Stanley Bruce (left), the High Commissioner for Australia in London, talking with Sergeant Leonard Graham Fuller. Photo: AWM Photo Collection
When he graduated the next month, Fuller received a commendation from the Australian Air Board for his “presence of mind, courage and determination in landing the locked Ansons without serious damage to the aircraft under difficult conditions”. Fuller saw active service first in the Middle East, and then in Europe. He earned the Distinguished Flying Medal for sinking enemy shipping in Palermo Harbour. In 1942, Fuller was posted back to Australia as a flying officer, and became an instructor at No. 1 Operational Training Unit in Sale, Victoria. While riding a bicycle on the streets of Sale on 18 March 1944, he was hit by a bus and was killed.

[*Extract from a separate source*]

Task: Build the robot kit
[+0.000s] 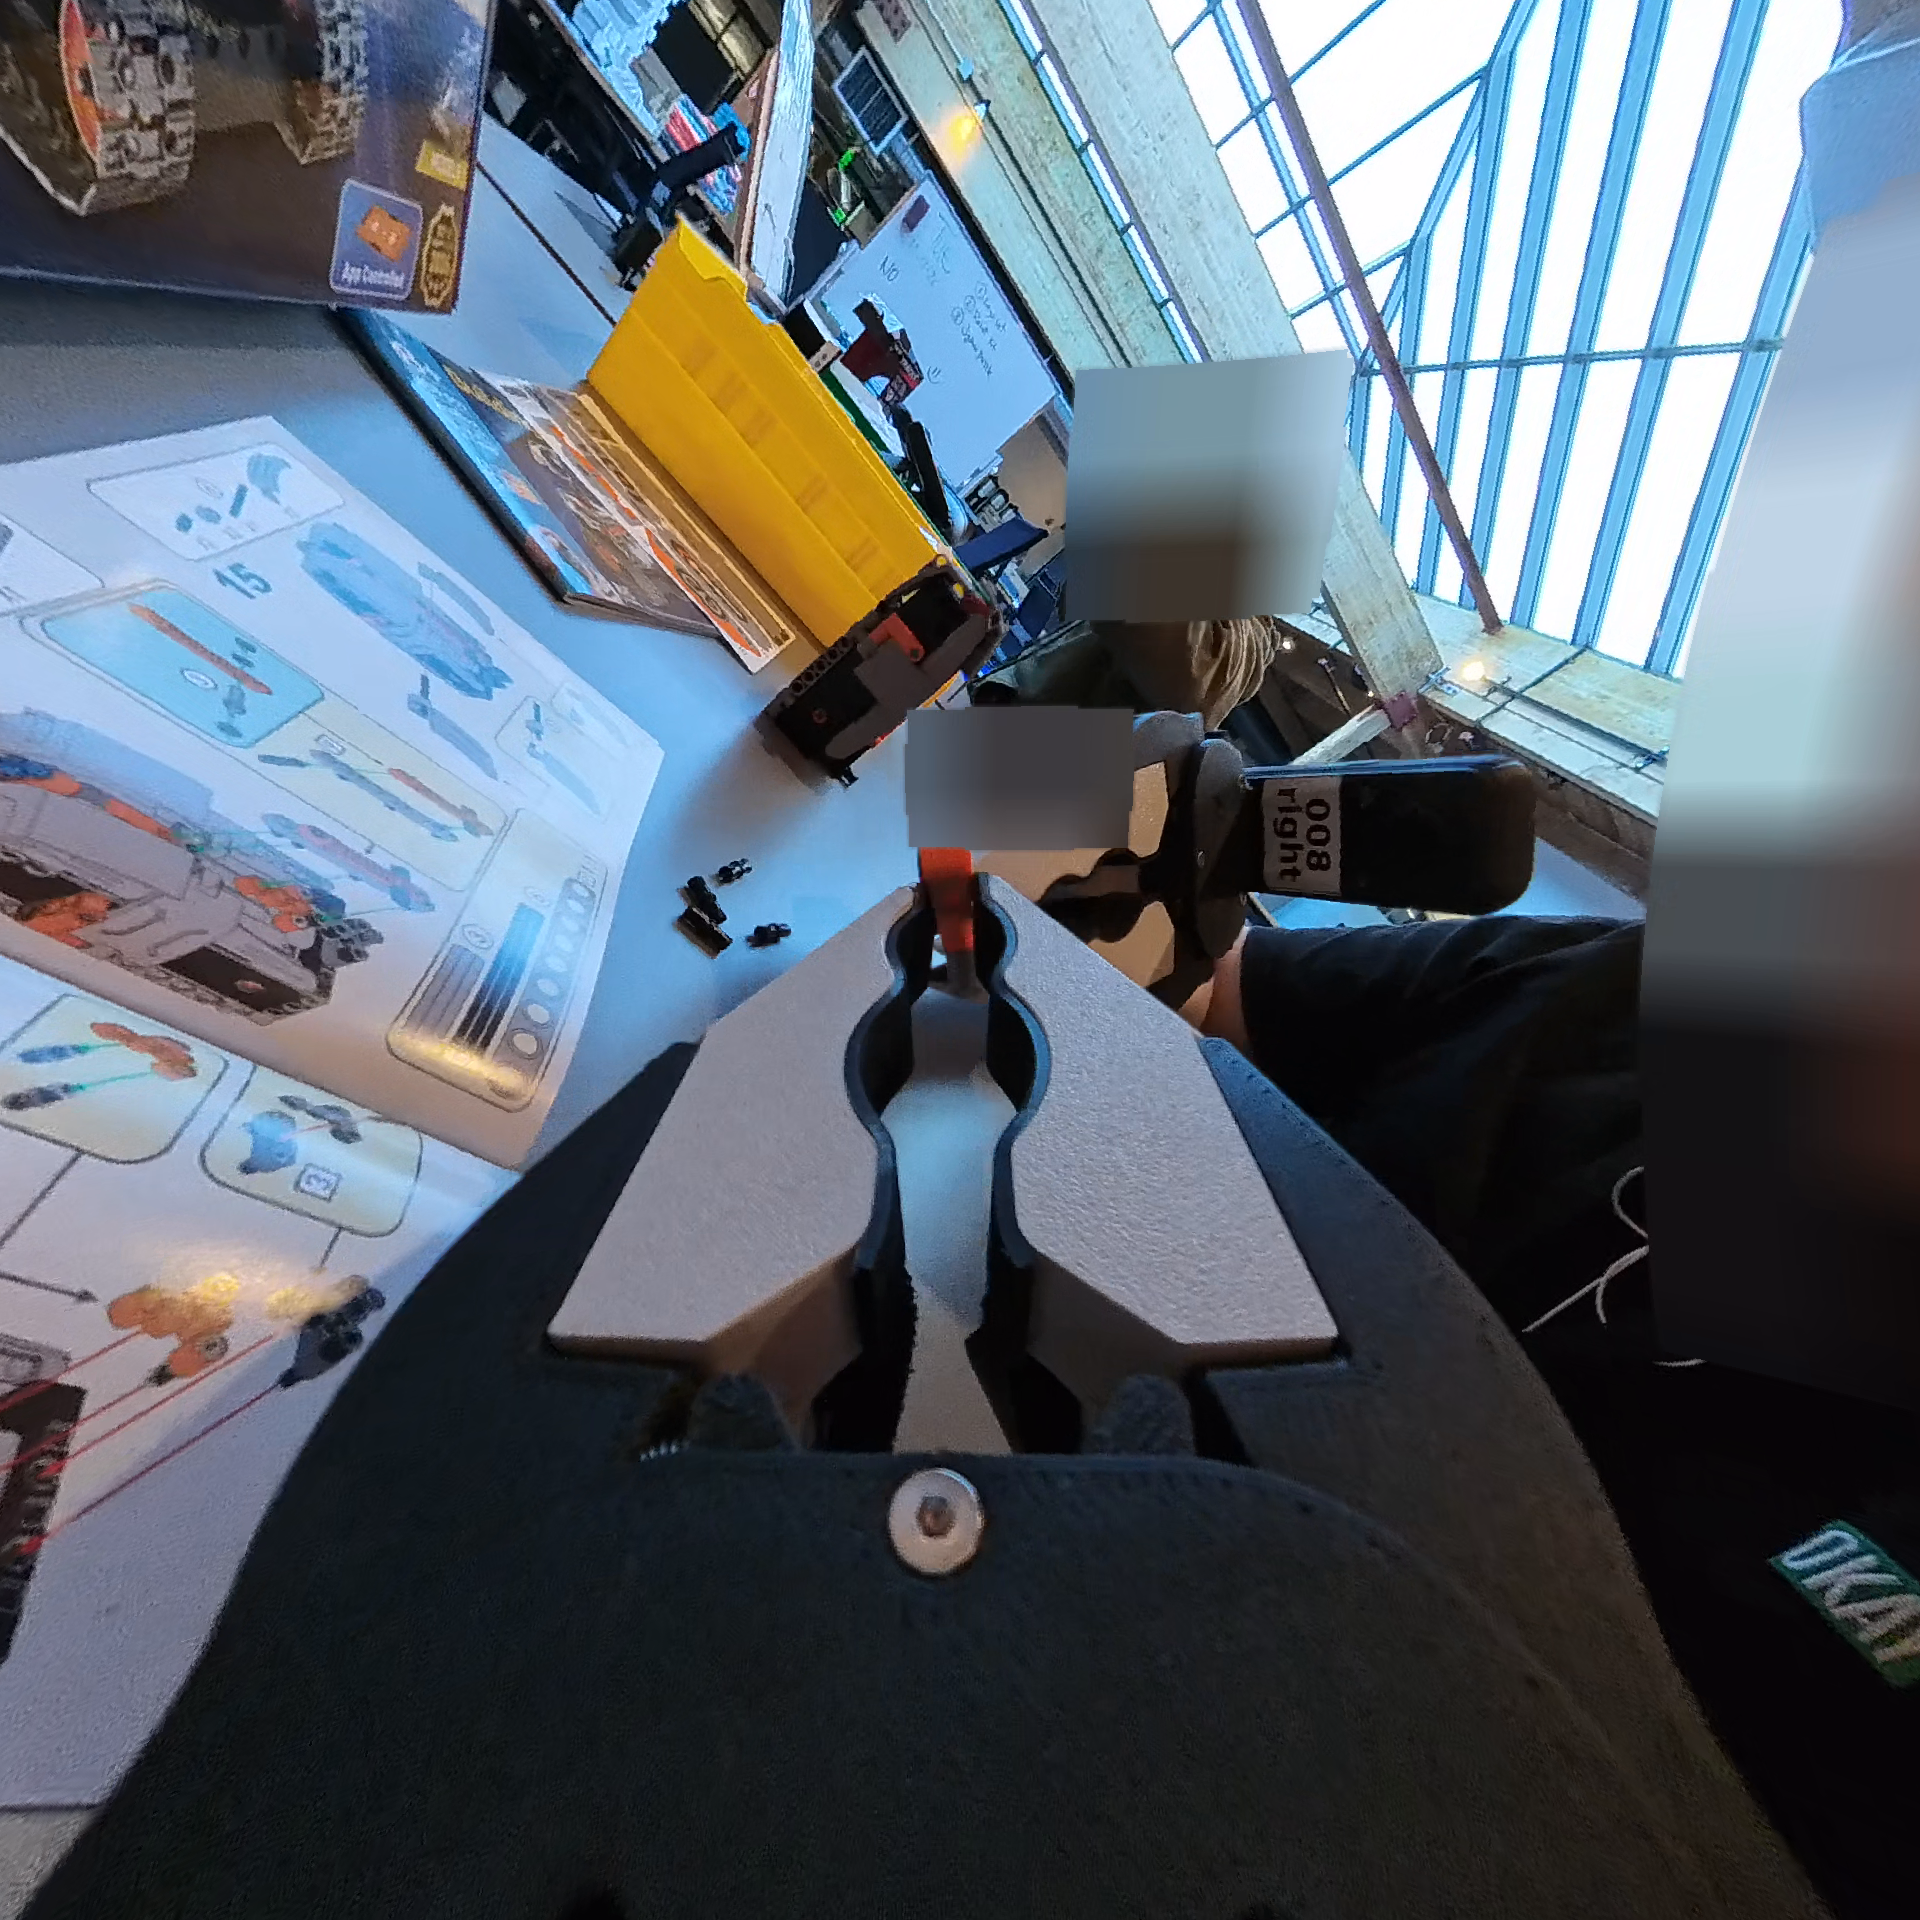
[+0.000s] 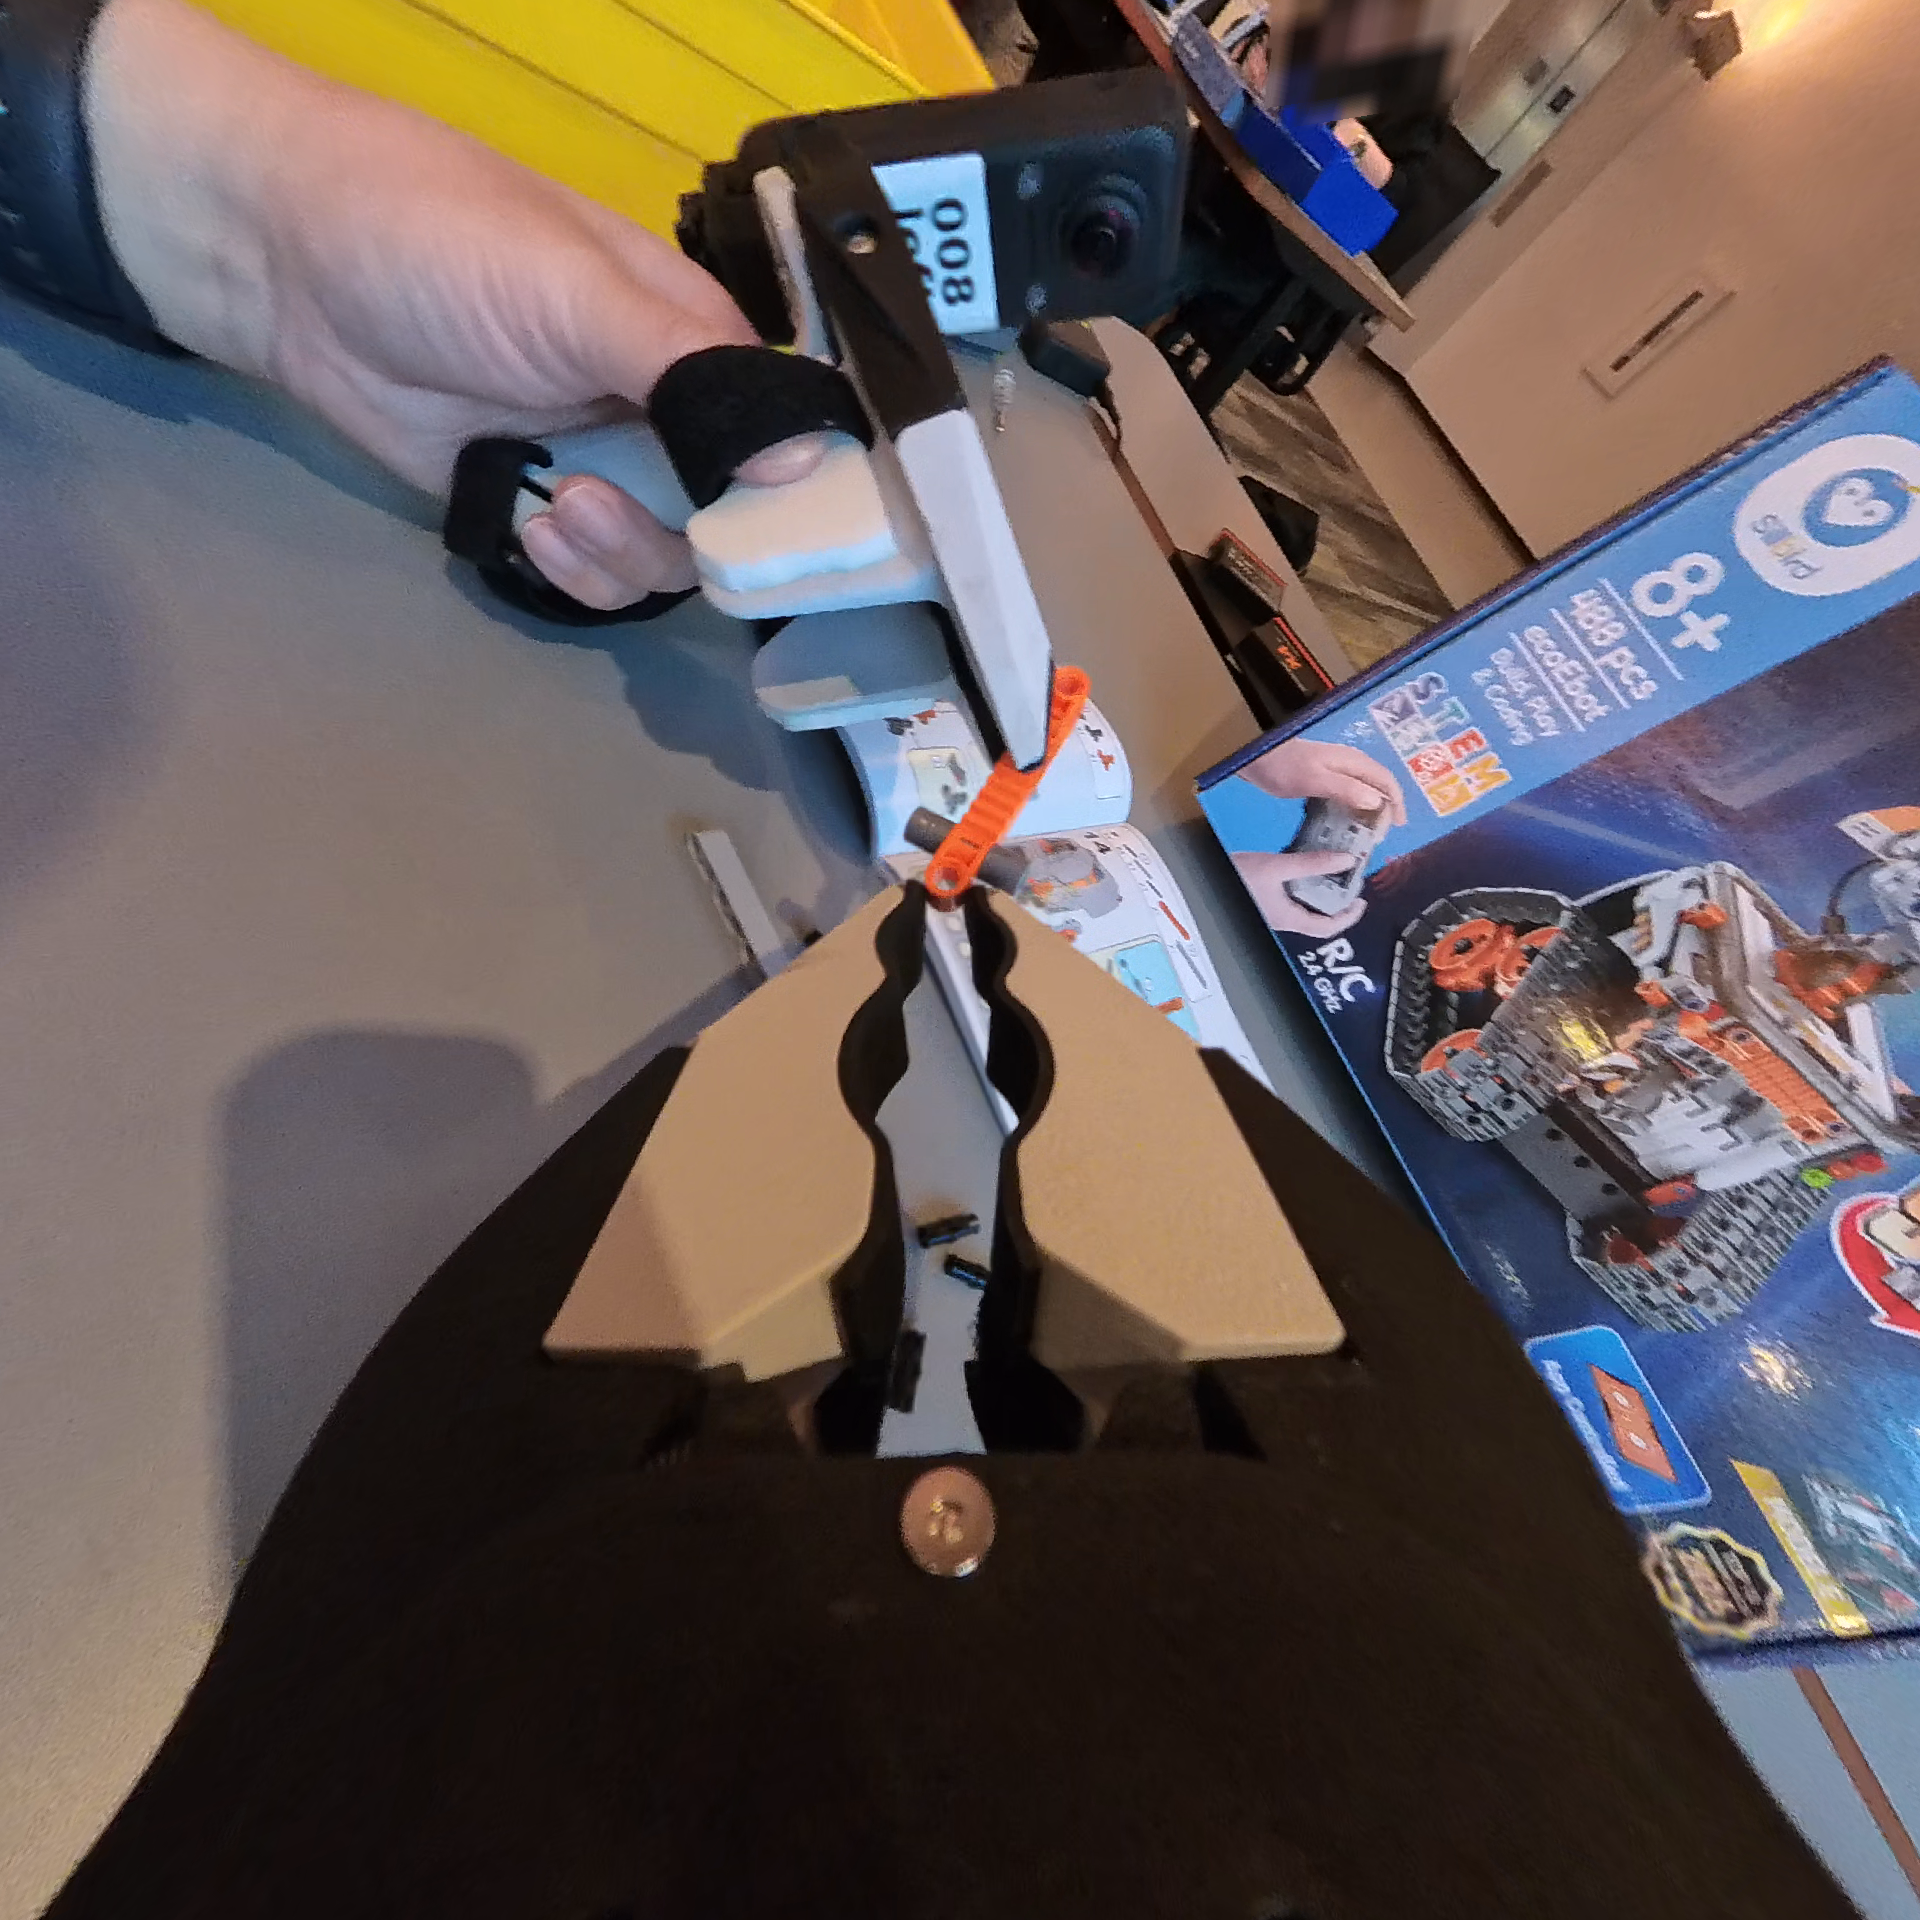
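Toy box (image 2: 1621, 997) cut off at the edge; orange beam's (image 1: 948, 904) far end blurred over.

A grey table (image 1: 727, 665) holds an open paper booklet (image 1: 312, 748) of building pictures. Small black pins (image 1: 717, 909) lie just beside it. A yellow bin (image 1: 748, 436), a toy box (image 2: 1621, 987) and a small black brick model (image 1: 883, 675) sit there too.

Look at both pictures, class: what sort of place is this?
Probably a shared workshop or lab. A building-kit box and open instruction booklet lie on a grey table, with a whiteboard and tall windows behind.
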Motion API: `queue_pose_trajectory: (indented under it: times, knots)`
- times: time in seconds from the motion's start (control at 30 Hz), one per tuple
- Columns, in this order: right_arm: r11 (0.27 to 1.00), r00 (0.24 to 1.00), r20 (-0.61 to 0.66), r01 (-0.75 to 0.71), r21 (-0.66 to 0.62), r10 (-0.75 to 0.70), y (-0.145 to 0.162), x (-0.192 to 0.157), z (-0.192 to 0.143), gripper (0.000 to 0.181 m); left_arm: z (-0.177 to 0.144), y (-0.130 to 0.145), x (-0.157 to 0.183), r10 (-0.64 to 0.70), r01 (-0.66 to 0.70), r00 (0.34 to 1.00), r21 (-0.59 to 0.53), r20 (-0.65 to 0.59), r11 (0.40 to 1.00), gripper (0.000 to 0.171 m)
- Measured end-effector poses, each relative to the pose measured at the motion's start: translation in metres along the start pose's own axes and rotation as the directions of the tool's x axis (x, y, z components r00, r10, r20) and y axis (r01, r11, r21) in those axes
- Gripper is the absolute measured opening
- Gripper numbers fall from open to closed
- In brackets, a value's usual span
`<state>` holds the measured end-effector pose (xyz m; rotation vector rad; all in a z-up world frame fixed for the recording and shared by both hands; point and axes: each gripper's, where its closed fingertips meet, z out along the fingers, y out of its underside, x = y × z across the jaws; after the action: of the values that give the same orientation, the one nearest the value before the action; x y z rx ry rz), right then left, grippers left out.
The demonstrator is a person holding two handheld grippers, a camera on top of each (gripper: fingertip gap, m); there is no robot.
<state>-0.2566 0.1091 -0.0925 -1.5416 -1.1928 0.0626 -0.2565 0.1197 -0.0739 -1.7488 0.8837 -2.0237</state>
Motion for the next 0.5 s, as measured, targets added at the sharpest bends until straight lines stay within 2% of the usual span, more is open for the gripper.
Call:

There are two memorials to the crash at Brocklesby today—a historic marker at the landing site, installed in 1990 on the occasion of the 50th anniversary of the crash, and an Avro Anson engine, bought from a collector, and inaugurated in 2007 during Brocklesby's Australia Day celebrations.
The memorial at Brocklesby commemorating the successful crash landing in 1940 after the mid-air collision. Photo: Peter F Williams/Twitter
The Avro Anson propeller at Brocklesby. Photo: Mattinbgn/Wikimedia Commons
One of the more unusual aircraft incidents of WW2.